The input arguments for spnn.Conv3d are as follows:

Input Argument	Type	Mandatory	Default Value
in_channels	int	Yes	/
out_channels	int	Yes	/
kernel_size	int / List[int] / Tuple[int, ...]	No	3
stride	int / List[int] / Tuple[int, ...]	No	1
padding	int / List[int] / Tuple[int, ...]	No	0
dilation	int	No	1
bias	bool	No	False
transposed	bool	No	False
generative	bool	No	False

The argument generative is newly introduced in TorchSparse v2.1. If both generative and transposed are True , the conv module will execute generative transposed convolution.

Conv_mode & Auto-tune#

Sparse Conv Mode#

We provide 3 different Sparse Convolution Modes in TorchSparse v2.1 to accommodate different workloads (get better performance). The conv_mode can be get/set through:

from torchsparse.nn import functional as F

F.set_conv_mode(0)				# Set conv_mode to 0/1/2
conv_mode = F.get_conv_mode()
print(conv_mode)

conv_mode can significantly impact the performance of Sparse Convolution.
Generally, conv_mode = 0 (default) is more suitable for workloads with lower sparsity (e.g., detection tasks) and lower compute precision (e.g., FP16), while conv_mode = 1 or 2 might be a better choice for higher compute precision and sparsity.
Please refer to the following table below for recommended conv_mode settings.

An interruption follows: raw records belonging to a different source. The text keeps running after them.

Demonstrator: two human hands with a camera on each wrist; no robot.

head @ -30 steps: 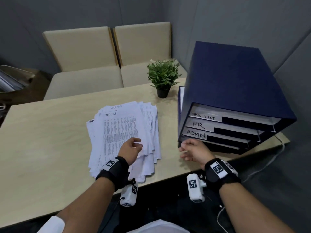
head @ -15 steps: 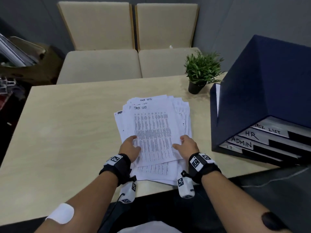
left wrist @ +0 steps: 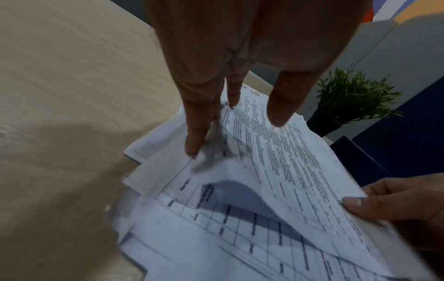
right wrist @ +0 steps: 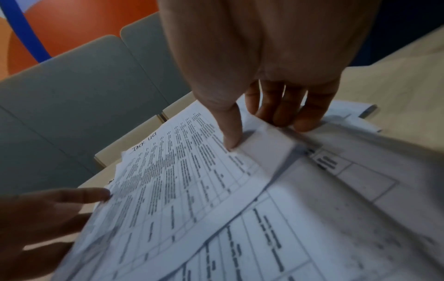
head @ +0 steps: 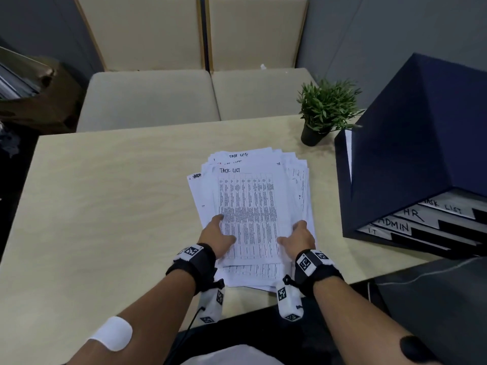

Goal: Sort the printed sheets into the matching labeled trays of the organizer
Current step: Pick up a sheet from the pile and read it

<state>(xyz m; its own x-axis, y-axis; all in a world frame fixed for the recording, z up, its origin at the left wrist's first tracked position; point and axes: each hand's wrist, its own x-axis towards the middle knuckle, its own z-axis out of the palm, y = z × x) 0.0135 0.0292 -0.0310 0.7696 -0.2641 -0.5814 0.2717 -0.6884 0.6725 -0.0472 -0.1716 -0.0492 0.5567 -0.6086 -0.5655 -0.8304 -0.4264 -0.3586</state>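
Both hands are clamped on the top white printed sheet headed "TASK LIST" [head: 247, 206], which lies on a loose pile of white printed sheets [head: 300, 180] on the pale wooden bench [head: 105, 206]: the left hand [head: 216, 238] pinches its left edge and the right hand [head: 297, 237] its right edge, the paper bowing up between them. Beyond and to the right of the right hand stands the dark blue box organizer [head: 411, 154], its grey trays [head: 445, 206] labeled TASK LIST, HR, ADMIN and IT. A small green potted plant [head: 325, 109] sits just left of it.
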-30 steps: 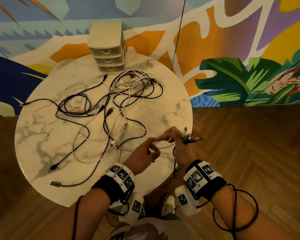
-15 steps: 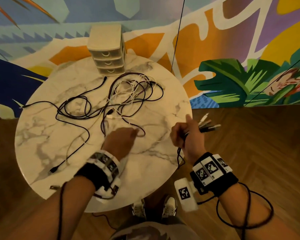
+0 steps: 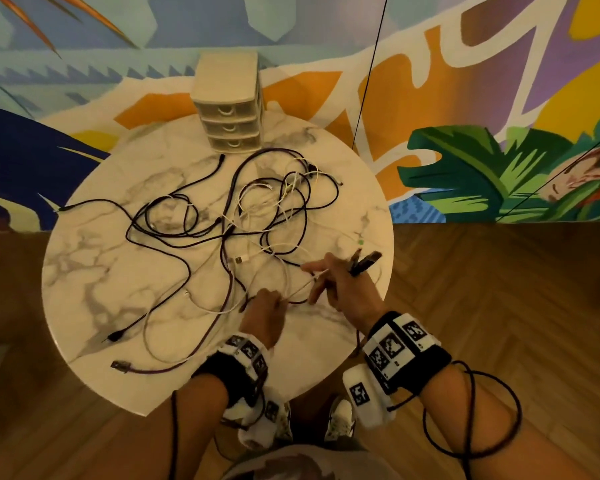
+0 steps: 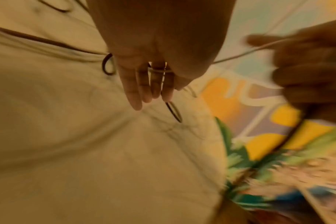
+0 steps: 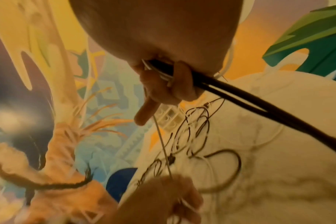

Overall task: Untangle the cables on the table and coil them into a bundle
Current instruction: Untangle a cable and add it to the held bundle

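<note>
left hand (image 3: 262,315) has pulled back from mid-bench to the near edge, its grip pinching a thin white cable (image 3: 300,289) drawn taut to the right hand (image 3: 340,289). right hand, moved in from the right edge, grips a bunch of cable ends (image 3: 364,261), first finger out along the white strand. tangled cables (image 3: 229,216) lie mid-bench (image 3: 94,271), seemingly dragged nearer. drawer unit (image 3: 227,102) at far edge.

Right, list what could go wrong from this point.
1. The white cable stretched between left hand and right hand still runs into the tangle; pulling may tighten knots.
2. The plugs bunched in the right hand could slip.
3. Dragged cables might slide off the table.
</note>
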Action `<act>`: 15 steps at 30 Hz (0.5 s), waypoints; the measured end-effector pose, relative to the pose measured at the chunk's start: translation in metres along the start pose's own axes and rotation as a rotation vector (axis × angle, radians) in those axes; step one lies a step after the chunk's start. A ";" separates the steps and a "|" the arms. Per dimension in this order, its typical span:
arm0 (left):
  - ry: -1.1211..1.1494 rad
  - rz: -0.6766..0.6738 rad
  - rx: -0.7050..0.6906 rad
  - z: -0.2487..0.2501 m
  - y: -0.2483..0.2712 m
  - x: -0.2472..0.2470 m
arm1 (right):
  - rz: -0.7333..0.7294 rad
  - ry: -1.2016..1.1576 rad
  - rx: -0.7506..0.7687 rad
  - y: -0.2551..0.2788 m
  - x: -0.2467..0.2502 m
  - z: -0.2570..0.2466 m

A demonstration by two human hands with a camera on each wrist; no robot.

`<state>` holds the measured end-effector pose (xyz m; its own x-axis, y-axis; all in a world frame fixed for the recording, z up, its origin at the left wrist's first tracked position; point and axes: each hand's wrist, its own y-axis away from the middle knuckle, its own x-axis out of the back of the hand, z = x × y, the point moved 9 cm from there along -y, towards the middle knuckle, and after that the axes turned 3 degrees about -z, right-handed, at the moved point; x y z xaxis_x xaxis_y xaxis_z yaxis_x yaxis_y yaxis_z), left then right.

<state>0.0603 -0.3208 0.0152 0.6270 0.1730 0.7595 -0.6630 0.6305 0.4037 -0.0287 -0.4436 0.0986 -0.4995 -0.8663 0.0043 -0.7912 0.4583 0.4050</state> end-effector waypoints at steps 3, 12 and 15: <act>0.065 0.123 0.002 -0.028 -0.032 0.040 | 0.103 -0.170 0.130 0.000 0.033 -0.032; -0.043 0.007 0.045 -0.036 -0.062 0.061 | 0.471 -0.437 0.396 0.028 0.116 -0.074; -0.004 0.078 0.010 -0.022 -0.062 0.078 | 0.455 -0.494 0.361 0.026 0.119 -0.066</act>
<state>0.1595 -0.3303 0.0383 0.5715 0.2181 0.7911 -0.7137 0.6080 0.3479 -0.0851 -0.5482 0.1700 -0.8364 -0.4257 -0.3452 -0.4935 0.8590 0.1364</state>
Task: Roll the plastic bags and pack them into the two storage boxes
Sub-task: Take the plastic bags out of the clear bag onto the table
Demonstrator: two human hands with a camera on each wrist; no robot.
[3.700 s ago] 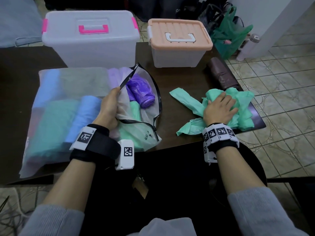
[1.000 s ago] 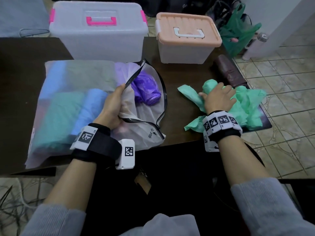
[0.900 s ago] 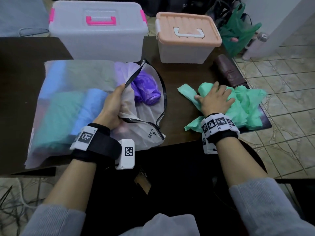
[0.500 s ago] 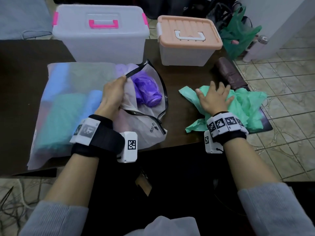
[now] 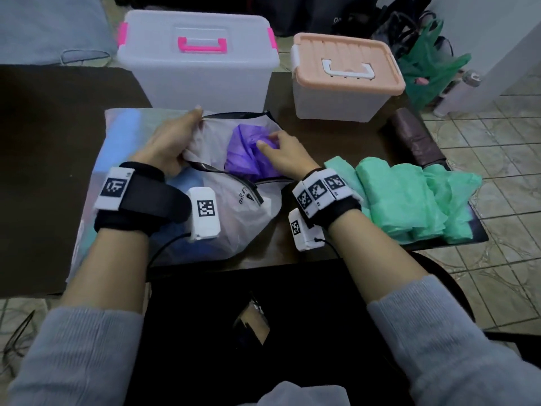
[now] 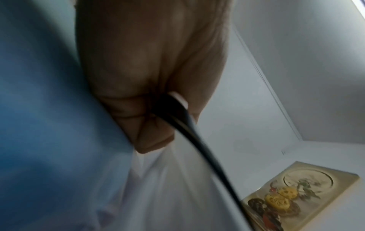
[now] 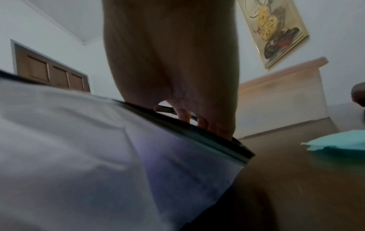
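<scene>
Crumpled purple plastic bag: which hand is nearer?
Right. The right hand touches the crumpled purple plastic bag inside the translucent zip pouch; the left hand grips the pouch's rim beside it.

Zip pouch (image 5: 234, 212): small black print, too blurred to read.

A dark brown tabletop (image 5: 52, 148) stands on a beige tiled floor (image 5: 497, 136). White walls (image 7: 59, 23) carry a framed picture (image 7: 274, 31); a brown panelled door (image 7: 49, 73) shows in dim light.
</scene>
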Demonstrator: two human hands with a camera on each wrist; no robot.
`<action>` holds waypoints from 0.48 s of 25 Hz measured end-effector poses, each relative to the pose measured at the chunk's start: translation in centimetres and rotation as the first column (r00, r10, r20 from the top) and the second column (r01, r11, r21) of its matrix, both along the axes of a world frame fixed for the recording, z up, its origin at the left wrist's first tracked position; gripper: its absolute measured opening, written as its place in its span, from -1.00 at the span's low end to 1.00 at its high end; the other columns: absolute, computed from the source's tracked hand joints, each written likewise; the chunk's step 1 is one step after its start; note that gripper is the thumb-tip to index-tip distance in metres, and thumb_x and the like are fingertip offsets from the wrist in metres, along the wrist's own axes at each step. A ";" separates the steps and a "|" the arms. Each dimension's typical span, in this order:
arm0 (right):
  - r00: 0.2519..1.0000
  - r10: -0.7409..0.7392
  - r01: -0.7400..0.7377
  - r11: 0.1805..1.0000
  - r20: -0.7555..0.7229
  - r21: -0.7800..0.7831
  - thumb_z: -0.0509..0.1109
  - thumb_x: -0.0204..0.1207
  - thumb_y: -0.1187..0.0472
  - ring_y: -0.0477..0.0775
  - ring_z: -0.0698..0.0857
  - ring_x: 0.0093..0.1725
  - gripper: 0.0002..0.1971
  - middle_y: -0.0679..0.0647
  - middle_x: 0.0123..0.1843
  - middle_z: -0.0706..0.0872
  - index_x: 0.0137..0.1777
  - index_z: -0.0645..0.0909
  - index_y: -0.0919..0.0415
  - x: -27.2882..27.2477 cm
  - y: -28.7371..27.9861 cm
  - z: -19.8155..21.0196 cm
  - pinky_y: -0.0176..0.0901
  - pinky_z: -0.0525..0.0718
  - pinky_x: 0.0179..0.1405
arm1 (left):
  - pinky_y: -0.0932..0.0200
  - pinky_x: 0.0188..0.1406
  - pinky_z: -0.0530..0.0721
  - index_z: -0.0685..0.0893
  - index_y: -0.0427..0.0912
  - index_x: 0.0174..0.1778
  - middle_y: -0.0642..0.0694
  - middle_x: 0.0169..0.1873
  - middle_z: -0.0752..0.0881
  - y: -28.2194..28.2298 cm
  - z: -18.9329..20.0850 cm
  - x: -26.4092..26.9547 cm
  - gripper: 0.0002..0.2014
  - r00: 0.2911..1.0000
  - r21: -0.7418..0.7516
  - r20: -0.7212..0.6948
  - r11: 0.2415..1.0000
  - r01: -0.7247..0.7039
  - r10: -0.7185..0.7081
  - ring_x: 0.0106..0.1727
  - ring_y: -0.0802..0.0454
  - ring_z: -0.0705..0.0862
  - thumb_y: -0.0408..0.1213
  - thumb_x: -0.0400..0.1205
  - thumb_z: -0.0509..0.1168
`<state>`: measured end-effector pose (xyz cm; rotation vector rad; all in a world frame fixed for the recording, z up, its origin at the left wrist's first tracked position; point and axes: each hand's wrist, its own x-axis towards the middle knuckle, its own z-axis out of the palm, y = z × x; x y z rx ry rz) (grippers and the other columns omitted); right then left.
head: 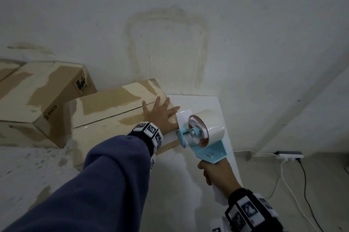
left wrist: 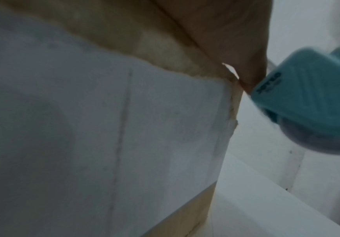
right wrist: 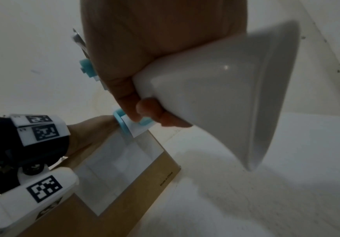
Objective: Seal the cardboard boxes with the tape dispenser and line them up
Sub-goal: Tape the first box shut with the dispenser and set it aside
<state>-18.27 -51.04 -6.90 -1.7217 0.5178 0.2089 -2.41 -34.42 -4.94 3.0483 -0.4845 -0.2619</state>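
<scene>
A cardboard box (head: pixel 113 114) with torn paper patches sits on the white table (head: pixel 211 105), its top seam running left to right. My left hand (head: pixel 160 112) lies flat on the box's right end, fingers spread and straight. My right hand (head: pixel 217 175) grips the white handle of a light-blue tape dispenser (head: pixel 204 137) with a roll of pale tape. The dispenser's front roller meets the box's right end, beside my left thumb. In the right wrist view the fingers (right wrist: pixel 144 109) curl round the handle (right wrist: pixel 215 89) above the box's white label (right wrist: pixel 116 168).
A second cardboard box (head: pixel 43 95) with printed logos stands at the back left, touching the first. The stained wall (head: pixel 170 33) rises right behind both. On the floor at the right lie a power strip (head: pixel 289 155) and cables (head: pixel 289 184).
</scene>
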 end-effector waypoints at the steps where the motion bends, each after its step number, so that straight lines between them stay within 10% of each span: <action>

However, you are always encouraged to experiment and evaluate the speed differences to find the optimal setting for your specific use case：

	FP16	TF32	FP32
Segmentation	`conv_mode 0`	`conv_mode 2`	`conv_mode 2`
Detection	`conv_mode 0`	`conv_mode 0`	`conv_mode 2`

Sparse Auto-tune (Experimental Feature)#

We also provide Sparse Auto-tuner in TorchSparse v2.1 to optimize Sparse Conv Settings autonomously. To enable Auto-optimization, you need to first run the model with a few samples to tune conv kernel configurations:

model = ... # your model to be used
dataflow = ... # an iterator with your data samples, usually in the form of torch.utils.data.DataLoader
save_dir = ... # path to save tuning results, a str
tune_tag = ... # tag for tuning, a str

torchsparse.tune(
    model=model,
    data_loader=dataflow,
    n_samples=100,				 # How many data samples to use in auto-tuning
    collect_fn=lambda data:data, 
    enable_fp16 = True, 
    save_dir = save_dir,
    tune_tag = tune_tag,
    force_retune = True, 		 # Whether to ignore cached tuning results
    tune_with_bwd = False,		 # Whether to tune for backward kernels
)

collect_fn: Process data before calling model.forward(). Or rather, runmodel(*collect_fn(data)) where data is yielded by data_loader. The default case handles {'input': SparseTensor,...} for data.

Sparse Mapping Mode#

We provided two sparse mapping modes in TorchSparse v2.1: hashmap and hashmap_on_the_fly (default). The grid mode in previous TorchSparse has been deprecated.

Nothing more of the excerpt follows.